This is a prevalent question for unlisted and private organisations. Where does the pressure come from to engage with the idea of being more sustainable? Was it your peers? More than likely, it may have come from your children or grandchildren as they ask “What are you doing about my future?”, “How are you helping the planet survive for when I am a grownup?” Many heads of businesses have been moved this way to begin exploring.

We also need more from leaders born before 2000.

From a purist perspective, it may have been your own personal ethos and desire to make the world a better place. There are some amazing examples of this movement in the world today, in fact it is a part of the core value system from Millennials onwards, affecting how they travel, build a home or apply for a job at your organisation. We need more though, a whole lot more, from leaders born before the year 2000 – the way we behave over the for next 20 years of our working lives will tell us what legacy we will leave and on what basis our world will survive. Actually, it’s only a decade if you hear Johann Rockstrom talk about the planetary boundaries we are pushing at present.

“The future’s not determined, the future is in our hands; what happens over the next centuries will be determined by how we play our cards this decade” Professor Johan Rockstrom

Where to start ?

Perhaps you don’t know where to start and are waiting for regulation to tell you how to go about it.
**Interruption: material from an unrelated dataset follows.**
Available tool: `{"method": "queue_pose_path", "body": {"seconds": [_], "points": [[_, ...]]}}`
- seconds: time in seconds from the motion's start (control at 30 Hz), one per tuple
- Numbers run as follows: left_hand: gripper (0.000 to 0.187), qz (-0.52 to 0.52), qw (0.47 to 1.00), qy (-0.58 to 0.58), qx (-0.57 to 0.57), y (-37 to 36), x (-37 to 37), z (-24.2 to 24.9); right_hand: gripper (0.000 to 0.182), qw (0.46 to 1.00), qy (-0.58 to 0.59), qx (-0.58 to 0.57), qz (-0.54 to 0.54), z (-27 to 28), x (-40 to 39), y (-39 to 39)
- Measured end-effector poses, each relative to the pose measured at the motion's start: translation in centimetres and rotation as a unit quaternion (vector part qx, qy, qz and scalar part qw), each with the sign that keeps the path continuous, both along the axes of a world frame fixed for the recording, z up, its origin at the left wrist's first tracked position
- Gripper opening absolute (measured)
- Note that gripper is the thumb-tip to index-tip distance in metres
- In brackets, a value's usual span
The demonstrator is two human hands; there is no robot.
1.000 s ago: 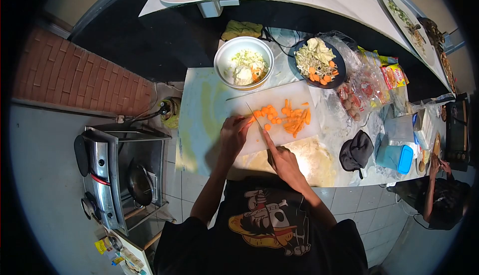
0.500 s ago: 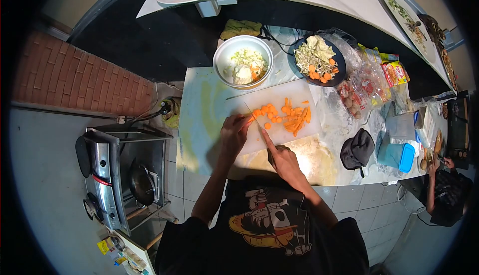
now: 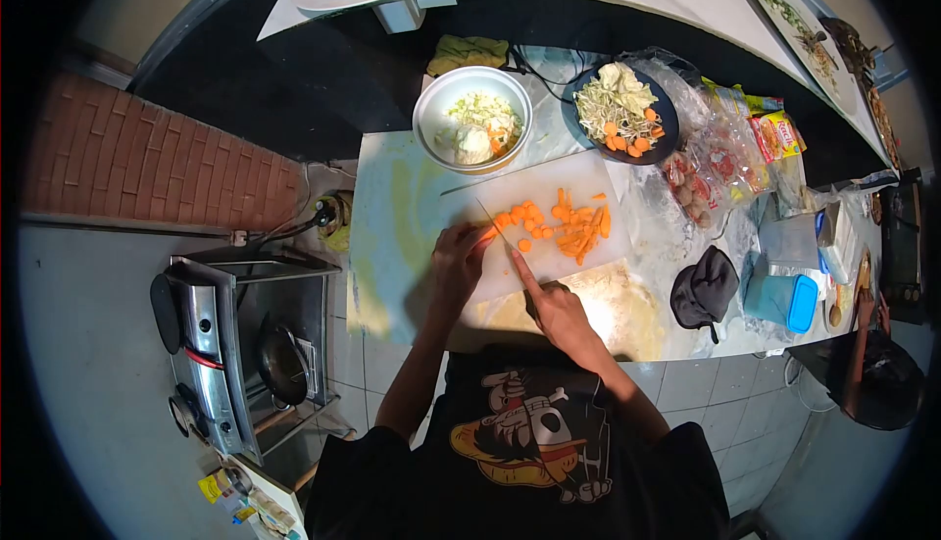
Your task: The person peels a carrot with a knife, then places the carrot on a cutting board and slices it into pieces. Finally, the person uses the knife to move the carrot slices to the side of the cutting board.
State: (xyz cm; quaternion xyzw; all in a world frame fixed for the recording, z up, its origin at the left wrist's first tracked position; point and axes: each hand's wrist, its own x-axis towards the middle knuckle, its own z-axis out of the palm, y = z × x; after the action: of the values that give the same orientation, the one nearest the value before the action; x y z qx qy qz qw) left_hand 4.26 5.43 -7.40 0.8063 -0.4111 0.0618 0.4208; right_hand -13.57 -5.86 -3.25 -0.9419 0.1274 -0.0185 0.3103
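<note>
My left hand (image 3: 459, 258) grips an orange carrot (image 3: 487, 233) at the left part of the white cutting board (image 3: 578, 175). My right hand (image 3: 554, 305) is closed round the handle of a knife (image 3: 495, 223), its index finger stretched along the blade. The blade stands against the carrot's cut end. Round carrot slices (image 3: 524, 215) lie just right of the blade, and longer carrot pieces (image 3: 586, 231) lie farther right on the board.
Beyond the board stand a white bowl (image 3: 428, 140) of chopped vegetables and a dark plate (image 3: 667, 126) of sprouts and carrot. A black cap (image 3: 704, 288) and a blue-lidded container (image 3: 801, 304) lie right. Another person (image 3: 872, 373) is at far right; a stove (image 3: 204, 319) stands left.
My hands and the knife stay nearly in place at the carrot. At the far right, the other person has leaned and shifted their arms. The view has moved slightly.
</note>
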Motion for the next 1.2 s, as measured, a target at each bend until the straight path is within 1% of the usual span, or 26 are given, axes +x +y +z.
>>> {"method": "queue_pose_path", "body": {"seconds": [0.07,0.17,0.3,0.37,0.47,0.57,0.63,0.7,0.77,0.83,0.87,0.9,0.97,1.03,1.07,1.1,1.17,1.2], "points": [[0.025,-0.003,1.0,-0.003,0.002,0.1,-0.1,-0.1,0.096,0.999,0.033,-0.001,0.006,0.2,0.1,-0.1],[0.026,0.002,1.0,0.001,0.013,0.1,0.0,-0.4,0.098,0.999,0.046,0.004,0.017,0.8,0.3,-0.5],[0.026,0.005,1.0,-0.019,0.001,0.1,-0.2,-0.4,0.099,0.999,0.038,-0.024,0.019,0.2,0.3,-0.6],[0.026,0.006,0.999,-0.033,-0.004,0.1,0.1,-0.5,0.099,0.998,0.063,0.022,0.011,-0.1,0.5,-0.7],[0.026,0.01,1.0,-0.014,0.002,0.0,-0.1,-0.6,0.099,0.998,0.064,0.006,0.002,0.1,0.7,-0.3],[0.026,0.01,1.0,-0.023,-0.002,-0.1,0.3,0.3,0.099,0.999,0.047,0.013,-0.006,-0.7,0.6,0.1],[0.025,0.026,0.998,0.027,0.043,0.1,-0.3,0.7,0.098,0.999,0.043,0.021,-0.007,-0.9,0.6,-0.1],[0.025,0.021,0.998,0.005,0.054,0.3,-0.3,0.8,0.097,0.999,0.04,0.028,-0.013,-0.9,0.4,-0.4],[0.024,0.015,0.998,-0.019,0.065,0.6,0.1,0.9,0.095,0.999,0.02,0.03,-0.004,-0.7,0.4,-0.6],[0.028,-0.022,0.996,0.021,0.088,1.0,0.4,0.8,0.094,1.0,-0.005,0.024,-0.015,-0.7,0.1,-0.6],[0.028,-0.022,0.996,0.021,0.087,1.0,0.5,0.7,0.092,0.999,-0.028,0.017,-0.027,-0.7,-0.1,-0.7],[0.029,-0.025,0.995,0.035,0.087,1.0,0.5,0.7,0.092,0.999,-0.027,0.016,-0.026,-0.8,-0.3,-0.9],[0.03,-0.028,0.995,0.049,0.087,0.9,0.5,0.7,0.088,0.994,-0.052,0.075,-0.059,-1.0,-0.8,-1.4],[0.033,-0.007,0.996,-0.02,0.092,0.5,0.2,1.6,0.086,0.992,-0.04,0.091,-0.077,-0.4,-1.2,-2.0],[0.033,-0.008,0.996,-0.019,0.091,0.2,0.0,1.9,0.083,0.989,-0.028,0.108,-0.094,-0.1,-1.4,-2.2],[0.035,-0.015,0.996,-0.03,0.084,0.1,-0.1,2.2,0.083,0.989,-0.028,0.107,-0.094,0.0,-1.6,-2.4],[0.037,-0.018,0.996,-0.042,0.077,-0.4,-0.5,2.8,0.078,0.988,-0.033,0.111,-0.104,0.1,-2.0,-2.8],[0.037,-0.032,0.994,-0.043,0.099,-0.7,-1.1,3.0,0.074,0.984,-0.016,0.133,-0.119,0.7,-2.0,-3.0]]}}
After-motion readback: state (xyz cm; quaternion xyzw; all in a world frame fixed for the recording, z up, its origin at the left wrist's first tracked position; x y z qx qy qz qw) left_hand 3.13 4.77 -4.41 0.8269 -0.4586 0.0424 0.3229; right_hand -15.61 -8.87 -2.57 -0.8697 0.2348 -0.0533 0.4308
Regulation is now increasingly present for large, listed corporations and perhaps regulation will come into play down the line for everyone else; however in the meantime, what do you do?

It’s really simple – just begin. Put it on the agenda at the Board Meeting, the weekly meeting, the staff meeting; start to gather what you and your people know and want to do.

A most rewarding finding is when organisations start considering sustainability, they are usually not starting from scratch – there are many choices and decisions being made that have an environmental and societal impact which have just not been labelled as a sustainability effort.

Perhaps start with your business plan – have you integrated any sustainability goals at all? Can you? How hard would it be to move towards doing that? Is it worth the effort? What’s the risk if you don’t?

Do you want accreditation? Or to align yourself to some global goals, like the United Nation’s SDG’s (Sustainable Development Goals). Do you want to focus on carbon? By asking some of these questions, it will usually make you ask more, however if you are happy to just keep asking the next question, you will be able to begin framing what you and your organisation can actively begin doing.

For anyone starting to engage with the sustainability journey, talking to other organisations can be enlightening – we are all on the same journey together running in parallel and the rules are not yet set in stone, because we don’t have the solutions. You will find that organisations you know are all engaging with this in a different way; however they may have begun. And the more it is a focus of your decision making and business planning, the more your knowledge and confidence grows.

Korn Ferry’s approach provides a nice framework for considering ESG, Environmental, Societal and Governance reporting (which is way of thinking about and measuring organisational sustainability resilience) across 5 areas;

  • Purpose: How important is ESG to us – why are we doing this, who are we trying to satisfy, what is our time horizon and how do we measure success?

  • Governance: How does our board need to evolve to oversee, enable and support delivery of our ESG strategy?

  • Leadership and Talent: How do we attract, develop and retain the leadership, talent and skills needed to drive ESG strategy and outcome?

  • Operating model: How do we organise to deliver our ESG and sustainability strategy?
  • Culture: How do we create the right culture and mindsets, engage our people and reinforce the right behaviours?

Waiting for regulation to help you fall into line comes with a high risk for organisations and for planetary survival,

in the meantime, you have suppliers to please, people to employ, sales to create and customers who question. More and more, they all want to know “what are you doing when it comes to sustainability and ESG?” If you start moving forwards now, when regulation does come, you will already be on the journey and in a more informed place as to the level of resilience and risk your organisation is managing.